T.R. saw me swallow the pills. Even driving ninety, she didn’t miss much. She favored me with two or three searching glances as she blazed up the road.
Jesse, not realizing the pain I was in, decided it was a good time to flirt. She settled herself carefully astride one of my legs and smiled at me even more lopsidedly than before—one result of Bo’s punch was a puffy lower lip.
Even with the black truck grinding its gears in my head I couldn’t entirely resist Jesse. She hid her eyes behind my hands, inviting me to play the game she had played with her father. Carefully I pried a couple of her fingers loose—I had to be especially careful because my hands were trembling, and I certainly didn’t want to mar the promising relationship that was developing with my granddaughter by poking her in the eye.
“What’s wrong with you?” T.R. asked. “You’re white as a sheet and you look real shaky. I hope you haven’t got some old disease you could give my babies.”

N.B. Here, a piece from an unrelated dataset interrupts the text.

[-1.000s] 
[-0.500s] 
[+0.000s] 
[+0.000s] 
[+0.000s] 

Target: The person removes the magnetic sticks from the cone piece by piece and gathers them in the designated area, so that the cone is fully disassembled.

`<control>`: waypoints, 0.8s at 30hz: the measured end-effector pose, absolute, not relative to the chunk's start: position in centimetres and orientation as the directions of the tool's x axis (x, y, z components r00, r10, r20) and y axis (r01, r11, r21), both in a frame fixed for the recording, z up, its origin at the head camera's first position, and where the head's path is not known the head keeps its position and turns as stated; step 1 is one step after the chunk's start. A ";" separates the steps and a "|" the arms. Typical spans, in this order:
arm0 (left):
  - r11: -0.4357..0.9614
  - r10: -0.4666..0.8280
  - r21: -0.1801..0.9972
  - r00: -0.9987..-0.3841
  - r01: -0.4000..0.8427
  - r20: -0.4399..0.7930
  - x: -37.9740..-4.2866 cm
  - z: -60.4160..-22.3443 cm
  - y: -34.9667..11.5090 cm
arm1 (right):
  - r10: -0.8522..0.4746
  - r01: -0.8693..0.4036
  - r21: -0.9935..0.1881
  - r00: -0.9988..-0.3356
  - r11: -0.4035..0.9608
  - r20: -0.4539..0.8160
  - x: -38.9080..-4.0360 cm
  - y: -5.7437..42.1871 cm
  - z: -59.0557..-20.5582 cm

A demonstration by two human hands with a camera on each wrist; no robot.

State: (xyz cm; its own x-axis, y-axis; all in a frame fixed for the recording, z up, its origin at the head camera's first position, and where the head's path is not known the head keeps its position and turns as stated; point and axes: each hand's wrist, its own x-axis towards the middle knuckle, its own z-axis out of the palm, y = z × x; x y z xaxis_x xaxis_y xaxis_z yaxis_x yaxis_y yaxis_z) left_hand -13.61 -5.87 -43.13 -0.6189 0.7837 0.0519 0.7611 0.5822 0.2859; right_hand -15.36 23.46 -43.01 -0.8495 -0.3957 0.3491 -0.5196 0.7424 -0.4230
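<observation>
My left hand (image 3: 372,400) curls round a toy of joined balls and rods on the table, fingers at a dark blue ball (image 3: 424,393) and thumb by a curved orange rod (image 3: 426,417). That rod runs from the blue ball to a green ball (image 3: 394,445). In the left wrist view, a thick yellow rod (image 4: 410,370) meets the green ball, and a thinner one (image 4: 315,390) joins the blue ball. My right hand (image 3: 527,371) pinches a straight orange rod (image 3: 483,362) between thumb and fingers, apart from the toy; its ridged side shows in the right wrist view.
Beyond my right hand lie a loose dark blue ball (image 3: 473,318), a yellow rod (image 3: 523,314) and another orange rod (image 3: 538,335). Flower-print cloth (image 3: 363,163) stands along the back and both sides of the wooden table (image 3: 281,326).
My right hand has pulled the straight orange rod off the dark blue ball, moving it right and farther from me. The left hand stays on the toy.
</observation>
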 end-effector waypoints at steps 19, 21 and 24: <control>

“No, I just have a headache,” I said. “I have migraines—fairly intense ones. If it gets much worse we may have to stop for a while until I get over it. We’ve still got a way to go before we get home and I’m not sure I can make it.”
T.R. looked fretful.
“It must be like PMS,” she said. “Dew gets real bad PMS. Sometimes when she’s trying to work with PMS she can’t tell a hot dog from a cheeseburger, she’s that out of it.”
“I can’t tell nothin’ from nothin’,” Dew agreed. “I feel like a stupid old tick, so full of blood I just need to be squashed.”
“We’ll all need to be squashed if we have to sit around in a car with these kids, waiting for Daddy to get over a headache,” T.R. said.
I was wiggling a finger at Jesse—it was the most flirtatious behavior I was capable of in my throbbing state. To my surprise she studied my finger for a moment, then grabbed it and yanked it up and down, smiling.